[Your task] Reproduce exactly, with no pictures, each line from the opening of the material down through the line containing "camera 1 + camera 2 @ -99".

[Data shown]
------------

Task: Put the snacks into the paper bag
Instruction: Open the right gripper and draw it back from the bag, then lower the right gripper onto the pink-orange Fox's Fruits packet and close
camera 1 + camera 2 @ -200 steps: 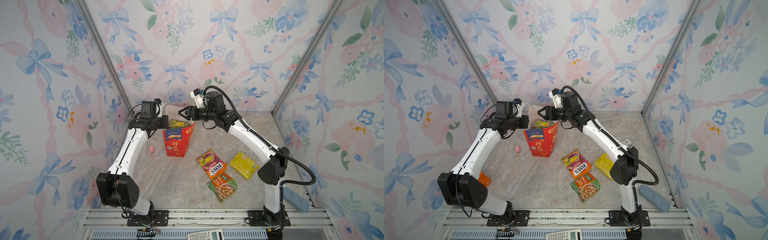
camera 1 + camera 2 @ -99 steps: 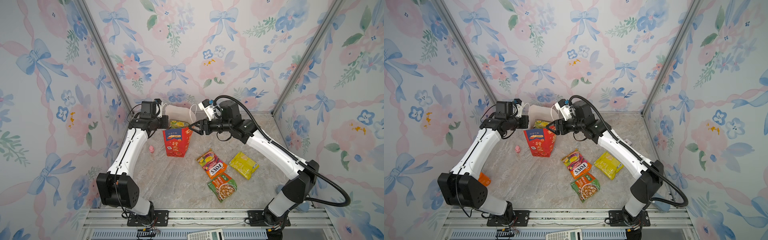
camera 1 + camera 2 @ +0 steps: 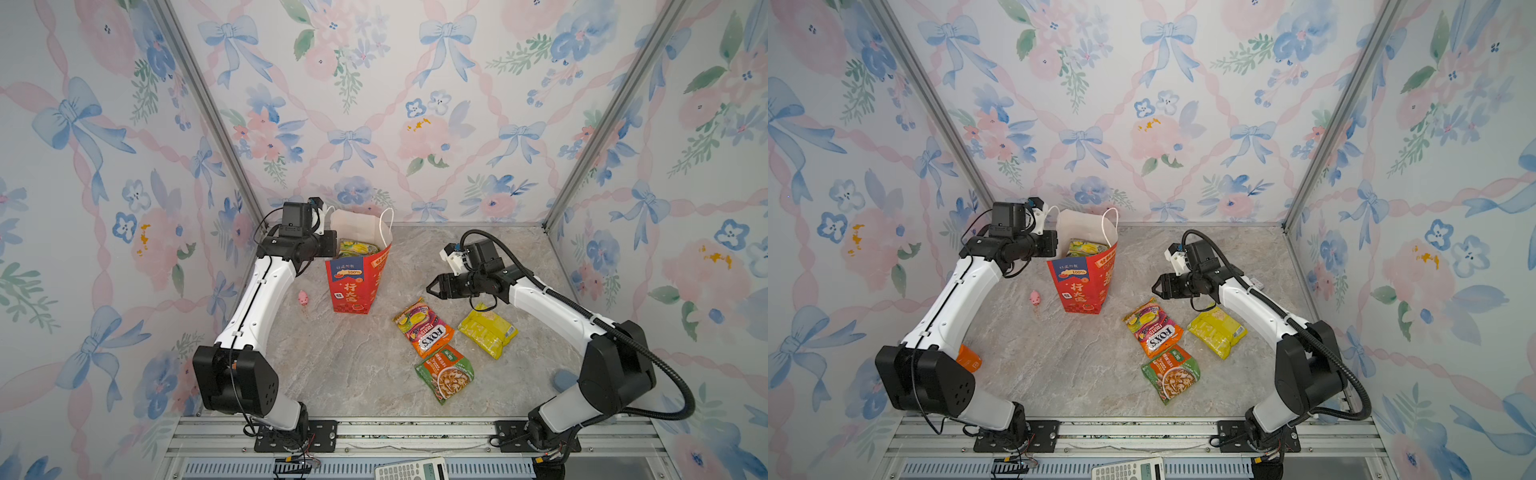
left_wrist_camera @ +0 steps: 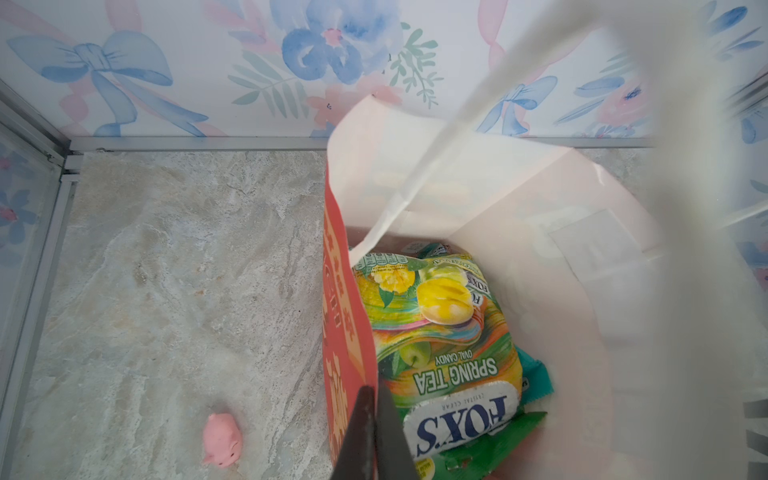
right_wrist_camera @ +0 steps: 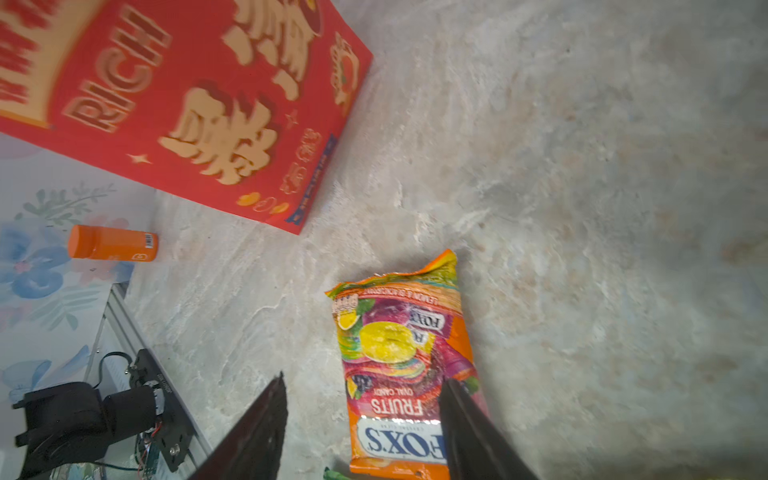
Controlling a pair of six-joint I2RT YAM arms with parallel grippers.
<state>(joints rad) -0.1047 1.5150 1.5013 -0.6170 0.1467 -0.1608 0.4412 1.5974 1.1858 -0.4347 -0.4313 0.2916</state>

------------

[Task output]
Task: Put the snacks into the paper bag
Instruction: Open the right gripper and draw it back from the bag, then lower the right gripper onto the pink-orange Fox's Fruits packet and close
camera 1 + camera 2 @ -200 steps: 
camera 1 + camera 2 @ -99 steps: 

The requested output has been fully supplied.